Wednesday, 14 December 2011

Teaching Your Athletes How to Talk to Themselves

Sarah Otey, PositiveSports.net
 
We all know that physical skills are essential for athletic performance.  What is less well known is that mental skills are just as essential. 

One of the most important mental skills is 'self talk', a term we use to describe the mental dialog athletes have with themselves about their performance.  We know from sport psychology that the athlete’s style of self talk is an important mediator between events that happen on the field and the athlete’s physical and emotional response to those events.  

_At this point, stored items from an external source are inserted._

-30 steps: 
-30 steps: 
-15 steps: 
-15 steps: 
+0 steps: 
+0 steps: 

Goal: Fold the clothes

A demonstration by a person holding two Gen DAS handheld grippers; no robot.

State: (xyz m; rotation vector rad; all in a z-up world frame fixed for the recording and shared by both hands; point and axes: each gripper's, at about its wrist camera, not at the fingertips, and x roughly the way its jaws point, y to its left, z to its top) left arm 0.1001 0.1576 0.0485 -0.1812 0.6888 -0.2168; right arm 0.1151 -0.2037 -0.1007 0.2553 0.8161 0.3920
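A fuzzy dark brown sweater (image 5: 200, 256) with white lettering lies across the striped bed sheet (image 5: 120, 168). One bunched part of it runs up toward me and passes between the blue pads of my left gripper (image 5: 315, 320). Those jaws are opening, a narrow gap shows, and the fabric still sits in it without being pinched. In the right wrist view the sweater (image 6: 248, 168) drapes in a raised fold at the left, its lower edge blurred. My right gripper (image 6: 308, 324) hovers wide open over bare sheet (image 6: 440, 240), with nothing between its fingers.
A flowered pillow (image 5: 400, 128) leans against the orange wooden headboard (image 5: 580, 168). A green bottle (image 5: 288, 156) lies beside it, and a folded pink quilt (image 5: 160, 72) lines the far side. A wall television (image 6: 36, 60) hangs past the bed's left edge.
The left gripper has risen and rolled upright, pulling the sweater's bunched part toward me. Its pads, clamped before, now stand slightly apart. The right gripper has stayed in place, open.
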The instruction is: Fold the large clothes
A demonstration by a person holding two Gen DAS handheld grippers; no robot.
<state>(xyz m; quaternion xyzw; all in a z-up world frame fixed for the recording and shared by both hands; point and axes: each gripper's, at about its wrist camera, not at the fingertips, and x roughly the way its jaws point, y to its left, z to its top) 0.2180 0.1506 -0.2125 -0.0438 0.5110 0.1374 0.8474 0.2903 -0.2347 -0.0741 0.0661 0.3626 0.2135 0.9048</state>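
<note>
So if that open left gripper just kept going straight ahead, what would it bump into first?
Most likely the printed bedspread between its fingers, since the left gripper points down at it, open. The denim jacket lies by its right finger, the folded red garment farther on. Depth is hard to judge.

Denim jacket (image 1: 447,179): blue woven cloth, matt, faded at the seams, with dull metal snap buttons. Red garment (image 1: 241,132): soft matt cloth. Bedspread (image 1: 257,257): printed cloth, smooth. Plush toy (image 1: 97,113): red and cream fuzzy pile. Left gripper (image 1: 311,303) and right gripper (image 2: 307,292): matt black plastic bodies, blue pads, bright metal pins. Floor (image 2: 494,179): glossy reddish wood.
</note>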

Coaches and parents can help young athletes improve their performance and have a more enjoyable experience by teaching positive self talk as a fundamental skill.  Here are four steps to follow.

  1. The first step in changing an athlete’s self-talk patterns is awareness.  Ask your athletes to keep a self-talk log on one practice day and one competition day.  Ask them to indicate their thoughts prior to, during, and following both practice and competition.
  2. Identify, in their logs, irrational or distorted self-talk.  Examples of harmful self-talk include perfectionism (“I must do this perfectly”), personalization (“if I had made that play, we wouldn’t have lost”), blaming (“if it wasn’t windy, rainy, etc”), and one-trial generalizations (“I never play well at night”).  None of these examples of self-talk help the athlete improve for future performances, and oftentimes this negative self-talk may even impair performance.
  3. Help your athletes replace irrational self-talk with more productive self-talk.  Athletes should be taught to identify when they are engaging in negative self-talk and encouraged to use a “buzz word” to stop those negative thoughts.  They can also be taught to change negative self-talk to informational self-talk.  Coaches and parents can achieve this by “countering assumptions”; demonstrate to the athlete why their negative self-talk is inaccurate (“you can’t say you never play well at night when we have only had one night game”).  
  4. Finally, coaches can pair imagery with verbal cues to facilitate positive self-talk.  Ask the athlete to imagine certain on-field scenarios, and discuss possible responses to those scenarios.  Identify “buzz words” to remind the athlete to think positively and productively in response to certain situations.
Self-talk is an often overlooked but exceedingly important psychological skill for athletes.  Most young athletes are not aware enough to identify and overcome negative self talk on their own, so it is up to coaches and parents to teach and guide the process.